> This does not solve the problem of avoiding queue reordering in
I completely agree with this. The bit map needs to be modified for
dynamic priority changes. However, atomic operations (like
Compare-And-Swap) can be used to modify the bitmap. Barring any
(highly unlikely but bounded) contention scenarios from other
processors, this implementation would still continue to be efficient
than maintaining a priority-ordered queue.
We can still maintain the O(1) instruction-suspend/unsuspend, if we
maintain a counter for each priority level.
(a) When a task suspends on a lock, we can do an atomic increment of
the counter for its priority level and set the bit on the priority map
of tasks waiting for the lock.

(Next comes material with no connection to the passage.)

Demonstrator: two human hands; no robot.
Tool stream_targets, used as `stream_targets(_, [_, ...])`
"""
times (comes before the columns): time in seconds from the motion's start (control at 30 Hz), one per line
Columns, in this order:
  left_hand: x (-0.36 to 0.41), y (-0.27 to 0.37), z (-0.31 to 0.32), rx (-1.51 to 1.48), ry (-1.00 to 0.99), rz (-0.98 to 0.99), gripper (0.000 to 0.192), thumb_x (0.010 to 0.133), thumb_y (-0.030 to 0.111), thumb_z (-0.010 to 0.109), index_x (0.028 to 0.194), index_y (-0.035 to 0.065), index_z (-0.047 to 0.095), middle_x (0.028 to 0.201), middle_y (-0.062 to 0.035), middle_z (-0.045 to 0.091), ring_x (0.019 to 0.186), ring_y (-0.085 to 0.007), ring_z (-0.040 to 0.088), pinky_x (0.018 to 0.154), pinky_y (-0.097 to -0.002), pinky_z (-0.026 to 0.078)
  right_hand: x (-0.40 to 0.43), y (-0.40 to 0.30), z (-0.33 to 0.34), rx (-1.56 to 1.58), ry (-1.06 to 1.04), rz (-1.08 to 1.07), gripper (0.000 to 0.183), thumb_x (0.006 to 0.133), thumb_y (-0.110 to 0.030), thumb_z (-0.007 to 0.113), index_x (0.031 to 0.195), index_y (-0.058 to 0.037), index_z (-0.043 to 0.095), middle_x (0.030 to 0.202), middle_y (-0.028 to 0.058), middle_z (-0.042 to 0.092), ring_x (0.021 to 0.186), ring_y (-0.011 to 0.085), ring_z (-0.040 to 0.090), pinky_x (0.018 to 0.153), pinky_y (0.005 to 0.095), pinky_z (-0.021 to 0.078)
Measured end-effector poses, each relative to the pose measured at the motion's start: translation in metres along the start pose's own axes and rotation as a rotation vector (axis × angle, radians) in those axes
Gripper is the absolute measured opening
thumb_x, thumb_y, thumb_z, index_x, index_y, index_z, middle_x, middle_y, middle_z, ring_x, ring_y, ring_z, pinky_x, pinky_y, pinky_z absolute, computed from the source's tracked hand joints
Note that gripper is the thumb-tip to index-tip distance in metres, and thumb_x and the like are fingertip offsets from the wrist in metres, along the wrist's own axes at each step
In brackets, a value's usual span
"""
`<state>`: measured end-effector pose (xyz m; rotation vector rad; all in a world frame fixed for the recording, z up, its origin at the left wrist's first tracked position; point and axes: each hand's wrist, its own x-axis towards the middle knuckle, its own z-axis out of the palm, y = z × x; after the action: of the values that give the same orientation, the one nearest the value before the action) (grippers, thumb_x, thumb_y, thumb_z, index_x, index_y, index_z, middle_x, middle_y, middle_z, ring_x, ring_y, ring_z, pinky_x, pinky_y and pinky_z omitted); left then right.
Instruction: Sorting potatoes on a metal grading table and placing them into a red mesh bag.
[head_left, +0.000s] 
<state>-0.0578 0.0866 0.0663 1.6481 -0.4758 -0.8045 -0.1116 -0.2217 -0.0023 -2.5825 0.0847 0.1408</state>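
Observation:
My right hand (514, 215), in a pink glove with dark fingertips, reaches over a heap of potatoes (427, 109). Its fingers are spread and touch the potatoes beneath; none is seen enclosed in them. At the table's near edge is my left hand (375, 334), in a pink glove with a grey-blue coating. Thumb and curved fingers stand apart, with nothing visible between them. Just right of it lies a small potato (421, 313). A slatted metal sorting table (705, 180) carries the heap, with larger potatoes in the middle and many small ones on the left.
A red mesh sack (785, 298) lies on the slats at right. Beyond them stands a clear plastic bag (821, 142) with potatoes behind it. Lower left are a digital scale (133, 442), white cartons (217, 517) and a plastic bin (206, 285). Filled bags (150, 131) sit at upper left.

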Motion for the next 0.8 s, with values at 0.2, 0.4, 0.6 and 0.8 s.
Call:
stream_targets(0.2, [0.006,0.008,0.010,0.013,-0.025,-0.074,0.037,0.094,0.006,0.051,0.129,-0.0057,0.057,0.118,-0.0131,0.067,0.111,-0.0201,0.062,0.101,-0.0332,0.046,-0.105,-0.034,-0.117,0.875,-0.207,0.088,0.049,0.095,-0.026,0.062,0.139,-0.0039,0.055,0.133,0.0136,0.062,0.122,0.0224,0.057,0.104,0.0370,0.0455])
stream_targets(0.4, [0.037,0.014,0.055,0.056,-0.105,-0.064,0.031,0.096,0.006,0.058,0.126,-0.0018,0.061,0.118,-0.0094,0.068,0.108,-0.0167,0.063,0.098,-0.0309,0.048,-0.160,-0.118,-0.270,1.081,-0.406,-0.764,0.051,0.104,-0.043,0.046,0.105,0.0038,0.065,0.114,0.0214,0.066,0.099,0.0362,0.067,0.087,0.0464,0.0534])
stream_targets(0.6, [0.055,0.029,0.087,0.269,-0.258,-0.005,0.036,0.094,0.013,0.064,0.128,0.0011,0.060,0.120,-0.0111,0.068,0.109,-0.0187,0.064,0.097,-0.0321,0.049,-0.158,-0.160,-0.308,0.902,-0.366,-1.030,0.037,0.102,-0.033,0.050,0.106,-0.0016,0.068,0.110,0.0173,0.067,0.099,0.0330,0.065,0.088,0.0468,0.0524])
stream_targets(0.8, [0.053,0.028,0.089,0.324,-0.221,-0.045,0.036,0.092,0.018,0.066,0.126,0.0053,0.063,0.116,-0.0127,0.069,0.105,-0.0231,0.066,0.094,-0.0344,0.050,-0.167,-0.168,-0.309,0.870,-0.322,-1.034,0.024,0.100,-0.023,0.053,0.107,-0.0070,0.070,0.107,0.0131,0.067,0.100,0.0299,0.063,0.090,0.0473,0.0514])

Attaching the task to a
per-priority-level linked list queue should take O(1) assuming that
there is a tail pointer.
(b) When the lock is released, find the highest priority bit set on
the lock's priority map, index into the appropriate per-priority-level
linked list, and wake up the task at the head of the queue (delete
operation with O(1)). Do an atomic decrement of the counter, if it
reaches zero unset the bit on the priority map.
While there are still contention issues that arise with updating the
linked list and counters, these are restricted to tasks within the
same priority level (highly unlikely that multiple tasks from the same
priority level decide to acquire the same lock within a window of a
couple of instructions), and should be much less than the contention
arising from all the tasks in the system.
Yes. I did not think about EDF based schedulers when I proposed the
implementation mechanism. I believe we can work on the SRP idea to get
a corresponding version for EDF.
I agree that there needs to be more work to generalize the idea to EDF
based schedulers on SMP, however, the idea still applies to
fixed-priority scheduling in the SMP context. Many SMP processors
support atomic instructions (for example:
http://software.intel.com/en-us/articles/implementing-scalable-atomic-locks-for-multi-...).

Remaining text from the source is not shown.